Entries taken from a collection
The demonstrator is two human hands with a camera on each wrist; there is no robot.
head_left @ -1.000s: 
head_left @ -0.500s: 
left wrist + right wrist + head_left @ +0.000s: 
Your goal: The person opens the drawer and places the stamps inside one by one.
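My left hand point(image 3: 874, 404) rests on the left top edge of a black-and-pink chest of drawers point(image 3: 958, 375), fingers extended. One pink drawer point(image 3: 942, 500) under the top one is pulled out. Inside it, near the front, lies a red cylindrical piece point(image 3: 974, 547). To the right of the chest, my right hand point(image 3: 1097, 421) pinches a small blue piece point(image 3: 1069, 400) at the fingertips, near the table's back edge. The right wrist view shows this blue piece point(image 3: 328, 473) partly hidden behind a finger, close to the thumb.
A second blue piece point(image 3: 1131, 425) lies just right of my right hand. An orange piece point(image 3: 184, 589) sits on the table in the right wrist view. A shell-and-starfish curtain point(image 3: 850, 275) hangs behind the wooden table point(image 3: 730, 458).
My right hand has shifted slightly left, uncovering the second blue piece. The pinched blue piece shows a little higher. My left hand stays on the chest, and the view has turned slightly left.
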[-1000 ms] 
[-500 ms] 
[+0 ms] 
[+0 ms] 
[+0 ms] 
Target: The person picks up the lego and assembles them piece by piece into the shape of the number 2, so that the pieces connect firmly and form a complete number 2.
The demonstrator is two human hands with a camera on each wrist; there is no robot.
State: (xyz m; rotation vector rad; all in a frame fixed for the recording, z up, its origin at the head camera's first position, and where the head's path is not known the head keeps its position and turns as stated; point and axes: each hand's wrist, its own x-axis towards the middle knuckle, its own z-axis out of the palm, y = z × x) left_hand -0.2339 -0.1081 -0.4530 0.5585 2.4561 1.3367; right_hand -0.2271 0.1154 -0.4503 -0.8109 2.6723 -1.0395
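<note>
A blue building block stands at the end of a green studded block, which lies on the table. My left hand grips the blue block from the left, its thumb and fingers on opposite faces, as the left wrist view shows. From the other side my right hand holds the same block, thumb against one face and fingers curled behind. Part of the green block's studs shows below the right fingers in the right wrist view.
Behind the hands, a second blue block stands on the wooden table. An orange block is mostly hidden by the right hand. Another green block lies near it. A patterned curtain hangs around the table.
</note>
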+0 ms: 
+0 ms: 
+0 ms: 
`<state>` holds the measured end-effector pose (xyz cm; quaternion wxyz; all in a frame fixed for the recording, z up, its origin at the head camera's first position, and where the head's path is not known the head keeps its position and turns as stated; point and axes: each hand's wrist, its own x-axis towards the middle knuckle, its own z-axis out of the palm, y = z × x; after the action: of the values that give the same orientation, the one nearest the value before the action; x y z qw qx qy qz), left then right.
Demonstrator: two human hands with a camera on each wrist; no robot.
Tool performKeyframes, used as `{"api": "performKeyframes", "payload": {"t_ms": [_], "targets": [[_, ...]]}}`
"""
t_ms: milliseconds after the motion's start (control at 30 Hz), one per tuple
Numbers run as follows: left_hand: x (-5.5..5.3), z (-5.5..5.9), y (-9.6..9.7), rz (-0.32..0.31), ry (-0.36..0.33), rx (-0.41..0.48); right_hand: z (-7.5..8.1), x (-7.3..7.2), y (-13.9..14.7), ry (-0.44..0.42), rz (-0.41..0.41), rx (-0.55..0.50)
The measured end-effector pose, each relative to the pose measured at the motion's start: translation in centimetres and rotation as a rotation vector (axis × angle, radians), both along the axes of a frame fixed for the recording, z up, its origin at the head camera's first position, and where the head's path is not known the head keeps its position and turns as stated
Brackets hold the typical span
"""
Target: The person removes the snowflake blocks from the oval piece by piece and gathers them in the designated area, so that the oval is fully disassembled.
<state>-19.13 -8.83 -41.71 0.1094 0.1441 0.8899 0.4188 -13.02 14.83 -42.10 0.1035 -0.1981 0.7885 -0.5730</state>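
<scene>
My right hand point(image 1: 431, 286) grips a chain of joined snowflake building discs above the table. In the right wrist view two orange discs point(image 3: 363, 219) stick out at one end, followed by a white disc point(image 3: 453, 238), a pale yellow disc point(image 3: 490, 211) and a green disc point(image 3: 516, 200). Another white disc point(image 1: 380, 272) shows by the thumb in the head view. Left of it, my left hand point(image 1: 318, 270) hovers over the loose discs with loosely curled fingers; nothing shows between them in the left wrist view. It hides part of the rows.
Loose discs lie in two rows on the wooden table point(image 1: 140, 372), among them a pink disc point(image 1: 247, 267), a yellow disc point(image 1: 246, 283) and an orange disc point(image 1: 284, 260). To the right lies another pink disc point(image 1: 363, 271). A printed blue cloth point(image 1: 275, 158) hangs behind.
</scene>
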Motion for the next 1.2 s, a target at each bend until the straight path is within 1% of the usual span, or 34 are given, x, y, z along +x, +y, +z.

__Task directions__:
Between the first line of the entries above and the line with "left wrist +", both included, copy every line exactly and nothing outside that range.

__Exercise result__:
The demonstrator is two human hands with a camera on each wrist; there is no robot.
head_left @ -1.000s: 
head_left @ -0.500s: 
left wrist + right wrist + head_left @ +0.000s: 

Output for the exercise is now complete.